Exercise instructions: Nothing may be left out of the listing below but its images; repeat the rest exactly.

Working data:
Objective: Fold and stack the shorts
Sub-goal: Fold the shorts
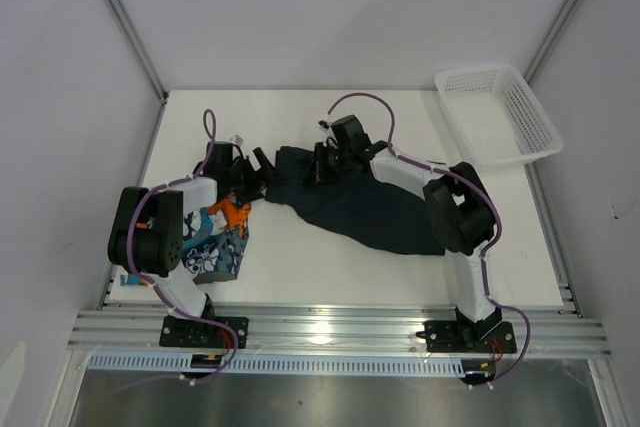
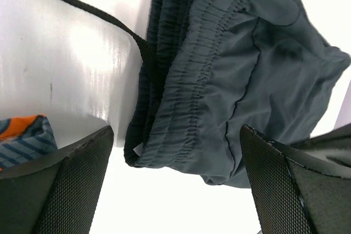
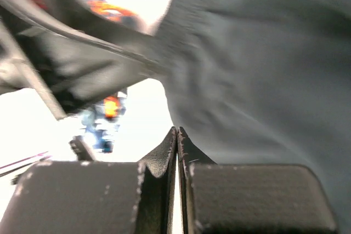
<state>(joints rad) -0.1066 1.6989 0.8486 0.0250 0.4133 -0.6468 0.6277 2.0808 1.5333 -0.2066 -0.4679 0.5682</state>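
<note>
The plain dark shorts (image 1: 360,209) lie spread mid-table (image 1: 300,117). Their long axis runs diagonally, from the gathered waistband (image 2: 186,108) at the far left down to the leg end at the near right. A black drawstring (image 2: 82,9) trails off the waistband onto the bare surface.

The waistband end points straight at our left gripper (image 1: 262,175), which sits just beside it with its fingers spread wide and nothing between them touching either pad. In the left wrist view the elastic edge lies across the gap, slightly beyond the fingertips.

Our right gripper (image 1: 322,162) rests on the far edge of the same shorts, just right of the waistband, with its fingers pressed together. We cannot tell whether a fold of cloth is pinched there.

We judge the left arm nearer to the waistband corner, so any new grip on that end falls to it.

The printed shorts (image 1: 215,242) lie bunched at the near left beneath the left arm, apart from the dark pair. The white mesh basket (image 1: 530,112) stands at the far right.
</note>
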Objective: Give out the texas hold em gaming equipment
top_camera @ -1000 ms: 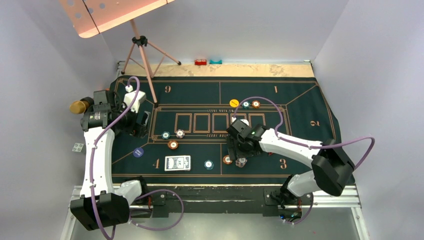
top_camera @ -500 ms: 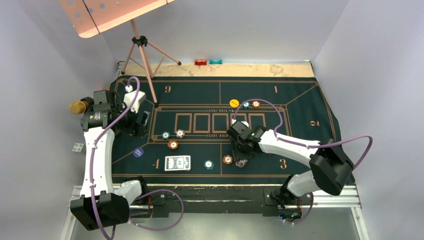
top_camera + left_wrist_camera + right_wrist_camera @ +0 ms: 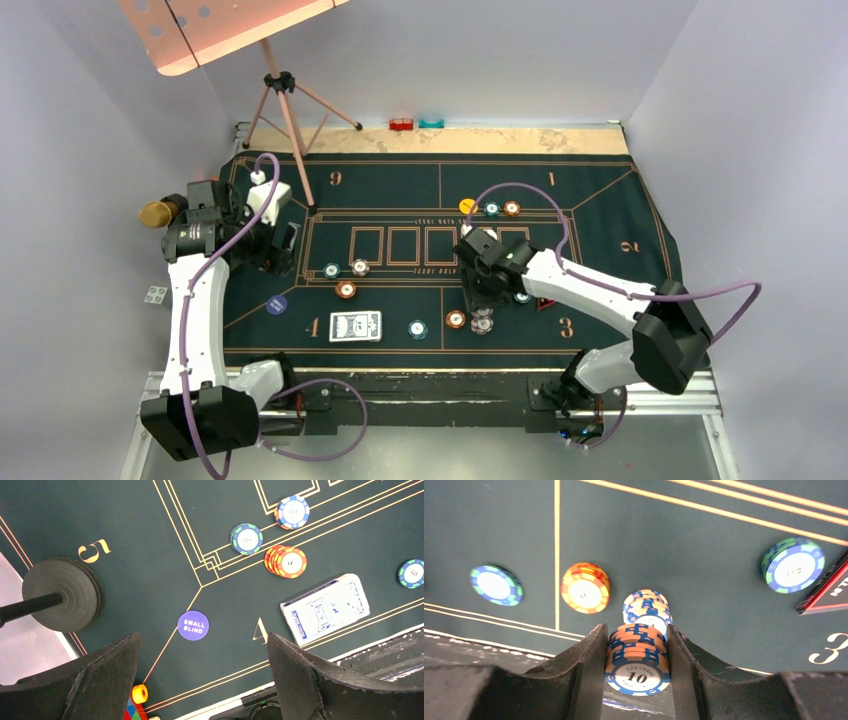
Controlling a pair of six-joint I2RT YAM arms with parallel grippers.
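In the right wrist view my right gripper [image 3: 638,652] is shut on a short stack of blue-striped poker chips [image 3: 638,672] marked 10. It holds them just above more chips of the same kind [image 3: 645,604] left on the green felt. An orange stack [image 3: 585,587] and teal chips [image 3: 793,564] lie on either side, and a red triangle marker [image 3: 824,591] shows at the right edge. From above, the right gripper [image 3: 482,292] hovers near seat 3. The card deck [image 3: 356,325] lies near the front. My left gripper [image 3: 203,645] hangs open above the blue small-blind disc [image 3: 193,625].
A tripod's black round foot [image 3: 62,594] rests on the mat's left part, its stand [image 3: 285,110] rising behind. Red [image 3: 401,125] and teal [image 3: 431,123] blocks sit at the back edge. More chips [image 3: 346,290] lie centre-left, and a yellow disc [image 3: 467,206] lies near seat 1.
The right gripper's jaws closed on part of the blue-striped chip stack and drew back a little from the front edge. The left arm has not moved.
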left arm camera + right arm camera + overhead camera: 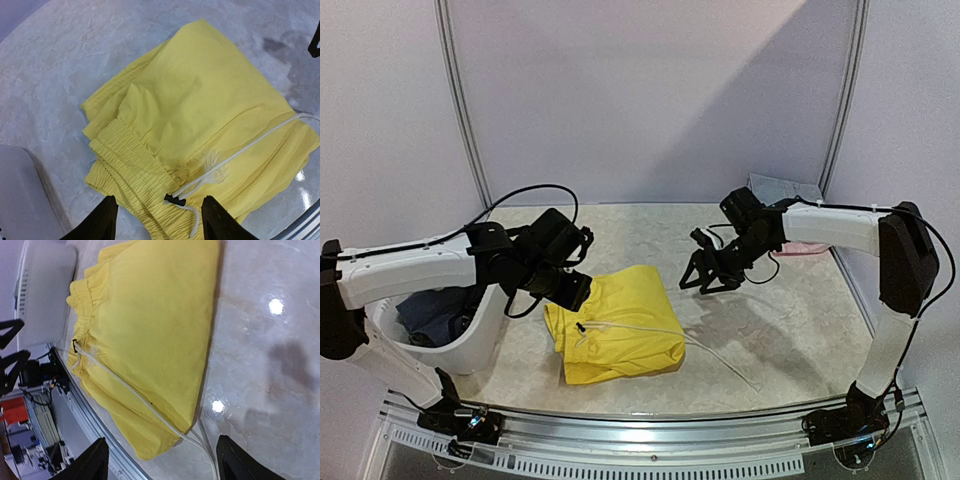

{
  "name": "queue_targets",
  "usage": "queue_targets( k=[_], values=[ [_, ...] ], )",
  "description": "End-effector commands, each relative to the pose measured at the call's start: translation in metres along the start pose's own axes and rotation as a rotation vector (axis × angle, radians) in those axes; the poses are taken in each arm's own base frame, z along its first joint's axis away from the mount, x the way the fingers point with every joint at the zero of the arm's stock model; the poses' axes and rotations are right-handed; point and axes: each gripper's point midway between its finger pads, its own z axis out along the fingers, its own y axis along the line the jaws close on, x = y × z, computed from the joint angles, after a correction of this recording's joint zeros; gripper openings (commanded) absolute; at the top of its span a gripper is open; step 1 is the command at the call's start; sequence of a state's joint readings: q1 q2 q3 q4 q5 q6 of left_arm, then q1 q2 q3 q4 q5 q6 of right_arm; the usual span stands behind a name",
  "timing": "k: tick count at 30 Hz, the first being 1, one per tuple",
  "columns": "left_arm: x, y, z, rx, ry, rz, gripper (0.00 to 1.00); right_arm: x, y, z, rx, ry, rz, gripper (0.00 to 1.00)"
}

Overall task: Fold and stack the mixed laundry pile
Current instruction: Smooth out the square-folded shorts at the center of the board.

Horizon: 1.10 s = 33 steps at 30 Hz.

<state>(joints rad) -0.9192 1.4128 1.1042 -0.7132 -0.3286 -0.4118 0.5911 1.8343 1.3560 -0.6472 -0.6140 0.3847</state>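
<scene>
**A:** Where are the shorts right now?

**B:** The yellow shorts (615, 325) lie folded into a rough rectangle on the table (800, 330). They sit left of the middle, toward the near edge, just beside the white tub (485, 338). I judge that spot is where I square off the fold before stacking.

**A:** Is anything gripping them?

**B:** No. My left fingers (575, 290) hover spread over the gathered waistband at the shorts' left edge, with nothing between them. My right fingers (705, 280) hang spread too, near the far right corner of the shorts, and hold nothing.

**A:** How does the cloth look?

**B:** It's thin, matte fabric with soft creases. The waistband is ruched elastic, bunched in layered ridges. A white drawstring (720, 355) runs across the top and trails off to the right over the table, so I reckon it wants tucking in. The table itself is pale, marbled and glossy.

**A:** And the rest of the laundry?

**B:** Dark clothes (430, 312) slump inside the smooth plastic tub, and a grey piece (780, 188) and a pink piece (800, 248) lie at the far right
</scene>
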Motion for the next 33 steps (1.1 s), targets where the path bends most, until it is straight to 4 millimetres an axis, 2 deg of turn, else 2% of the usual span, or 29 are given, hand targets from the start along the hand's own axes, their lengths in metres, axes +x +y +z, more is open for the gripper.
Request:
queue_targets(
  k=[1, 4, 7, 14, 19, 23, 28, 33],
  values=[
    [0.008, -0.007, 0.025, -0.031, 0.052, 0.029, 0.57, 0.028, 0.023, 0.021, -0.099, 0.139, -0.105, 0.68],
    [0.012, 0.0, 0.043, -0.078, 0.112, 0.0, 0.54, 0.056, 0.012, 0.038, -0.045, 0.232, -0.133, 0.57],
    [0.015, 0.007, 0.053, -0.095, 0.144, -0.027, 0.54, 0.076, 0.004, 0.045, -0.018, 0.263, -0.102, 0.48],
    [0.025, 0.025, 0.076, -0.099, 0.208, -0.103, 0.51, 0.103, 0.022, 0.062, -0.009, 0.284, -0.109, 0.51],
    [0.028, 0.034, 0.084, -0.099, 0.231, -0.123, 0.5, 0.107, 0.022, 0.074, 0.02, 0.289, -0.098, 0.53],
    [0.032, 0.038, 0.089, -0.098, 0.238, -0.137, 0.49, 0.105, 0.016, 0.075, 0.059, 0.271, -0.075, 0.47],
    [0.032, 0.04, 0.096, -0.091, 0.236, -0.148, 0.47, 0.1, 0.0, 0.077, 0.146, 0.242, -0.042, 0.3],
    [0.039, 0.044, 0.106, -0.104, 0.265, -0.162, 0.43, 0.106, -0.01, 0.086, 0.161, 0.261, -0.019, 0.14]
  ],
)
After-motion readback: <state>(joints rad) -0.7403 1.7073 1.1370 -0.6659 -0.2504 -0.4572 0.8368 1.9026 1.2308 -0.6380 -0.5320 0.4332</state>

Answer to the problem:
Objective: Fold and stack the shorts
Sub-goal: Fold the shorts
<state>(joints rad) -0.1066 1.6989 0.8486 0.0250 0.4133 -0.6468 0.6277 2.0808 1.5333 -0.2066 -0.4679 0.5682</state>
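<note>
The plain dark shorts (image 1: 360,209) lie spread mid-table (image 1: 300,117). Their long axis runs diagonally, from the gathered waistband (image 2: 186,108) at the far left down to the leg end at the near right. A black drawstring (image 2: 82,9) trails off the waistband onto the bare surface.

The waistband end points straight at our left gripper (image 1: 262,175), which sits just beside it with its fingers spread wide and nothing between them touching either pad. In the left wrist view the elastic edge lies across the gap, slightly beyond the fingertips.

Our right gripper (image 1: 322,162) rests on the far edge of the same shorts, just right of the waistband, with its fingers pressed together. We cannot tell whether a fold of cloth is pinched there.

We judge the left arm nearer to the waistband corner, so any new grip on that end falls to it.

The printed shorts (image 1: 215,242) lie bunched at the near left beneath the left arm, apart from the dark pair. The white mesh basket (image 1: 530,112) stands at the far right.
</note>
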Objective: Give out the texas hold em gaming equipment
top_camera @ -1000 ms: 
top_camera @ -500 ms: 
top_camera + left_wrist_camera + right_wrist_camera @ +0 ms: 
Controlling a pair of six-joint I2RT YAM arms with parallel grippers.
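In the right wrist view my right gripper [image 3: 638,652] is shut on a short stack of blue-striped poker chips [image 3: 638,672] marked 10. It holds them just above more chips of the same kind [image 3: 645,604] left on the green felt. An orange stack [image 3: 585,587] and teal chips [image 3: 793,564] lie on either side, and a red triangle marker [image 3: 824,591] shows at the right edge. From above, the right gripper [image 3: 482,292] hovers near seat 3. The card deck [image 3: 356,325] lies near the front. My left gripper [image 3: 203,645] hangs open above the blue small-blind disc [image 3: 193,625].
A tripod's black round foot [image 3: 62,594] rests on the mat's left part, its stand [image 3: 285,110] rising behind. Red [image 3: 401,125] and teal [image 3: 431,123] blocks sit at the back edge. More chips [image 3: 346,290] lie centre-left, and a yellow disc [image 3: 467,206] lies near seat 1.
The right gripper's jaws closed on part of the blue-striped chip stack and drew back a little from the front edge. The left arm has not moved.
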left arm camera + right arm camera + overhead camera: 

{
  "name": "queue_targets",
  "usage": "queue_targets( k=[_], values=[ [_, ...] ], )",
  "description": "End-effector commands, each relative to the pose measured at the call's start: translation in metres along the start pose's own axes and rotation as a rotation vector (axis × angle, radians) in those axes; the poses are taken in each arm's own base frame, z along its first joint's axis away from the mount, x the way the fingers point with every joint at the zero of the arm's stock model; the poses' axes and rotations are right-handed; point and axes: each gripper's point midway between its finger pads, its own z axis out along the fingers, its own y axis along the line the jaws close on, x = y × z, computed from the joint angles, after a correction of this recording's joint zeros; gripper openings (commanded) absolute; at the top of its span a gripper is open; step 1 is the command at the call's start; sequence of a state's joint readings: q1 q2 q3 q4 q5 q6 of left_arm, then q1 q2 q3 q4 q5 q6 of right_arm; the usual span stands behind a name",
  "timing": "k: tick count at 30 Hz, the first being 1, one per tuple",
  "columns": "left_arm: x, y, z, rx, ry, rz, gripper (0.00 to 1.00); right_arm: x, y, z, rx, ry, rz, gripper (0.00 to 1.00)"
}

Overall task: Fold and stack the mixed laundry pile
Current instruction: Smooth out the square-folded shorts at the center of the board.

Horizon: 1.10 s = 33 steps at 30 Hz.

<state>(joints rad) -0.9192 1.4128 1.1042 -0.7132 -0.3286 -0.4118 0.5911 1.8343 1.3560 -0.6472 -0.6140 0.3847</state>
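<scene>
**A:** Where are the shorts right now?

**B:** The yellow shorts (615, 325) lie folded into a rough rectangle on the table (800, 330). They sit left of the middle, toward the near edge, just beside the white tub (485, 338). I judge that spot is where I square off the fold before stacking.

**A:** Is anything gripping them?

**B:** No. My left fingers (575, 290) hover spread over the gathered waistband at the shorts' left edge, with nothing between them. My right fingers (705, 280) hang spread too, near the far right corner of the shorts, and hold nothing.

**A:** How does the cloth look?

**B:** It's thin, matte fabric with soft creases. The waistband is ruched elastic, bunched in layered ridges. A white drawstring (720, 355) runs across the top and trails off to the right over the table, so I reckon it wants tucking in. The table itself is pale, marbled and glossy.

**A:** And the rest of the laundry?

**B:** Dark clothes (430, 312) slump inside the smooth plastic tub, and a grey piece (780, 188) and a pink piece (800, 248) lie at the far right
</scene>
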Motion for the next 33 steps (1.1 s), targets where the path bends most, until it is straight to 4 millimetres an axis, 2 deg of turn, else 2% of the usual span, or 29 are given, hand targets from the start along the hand's own axes, their lengths in metres, axes +x +y +z, more is open for the gripper.
Request:
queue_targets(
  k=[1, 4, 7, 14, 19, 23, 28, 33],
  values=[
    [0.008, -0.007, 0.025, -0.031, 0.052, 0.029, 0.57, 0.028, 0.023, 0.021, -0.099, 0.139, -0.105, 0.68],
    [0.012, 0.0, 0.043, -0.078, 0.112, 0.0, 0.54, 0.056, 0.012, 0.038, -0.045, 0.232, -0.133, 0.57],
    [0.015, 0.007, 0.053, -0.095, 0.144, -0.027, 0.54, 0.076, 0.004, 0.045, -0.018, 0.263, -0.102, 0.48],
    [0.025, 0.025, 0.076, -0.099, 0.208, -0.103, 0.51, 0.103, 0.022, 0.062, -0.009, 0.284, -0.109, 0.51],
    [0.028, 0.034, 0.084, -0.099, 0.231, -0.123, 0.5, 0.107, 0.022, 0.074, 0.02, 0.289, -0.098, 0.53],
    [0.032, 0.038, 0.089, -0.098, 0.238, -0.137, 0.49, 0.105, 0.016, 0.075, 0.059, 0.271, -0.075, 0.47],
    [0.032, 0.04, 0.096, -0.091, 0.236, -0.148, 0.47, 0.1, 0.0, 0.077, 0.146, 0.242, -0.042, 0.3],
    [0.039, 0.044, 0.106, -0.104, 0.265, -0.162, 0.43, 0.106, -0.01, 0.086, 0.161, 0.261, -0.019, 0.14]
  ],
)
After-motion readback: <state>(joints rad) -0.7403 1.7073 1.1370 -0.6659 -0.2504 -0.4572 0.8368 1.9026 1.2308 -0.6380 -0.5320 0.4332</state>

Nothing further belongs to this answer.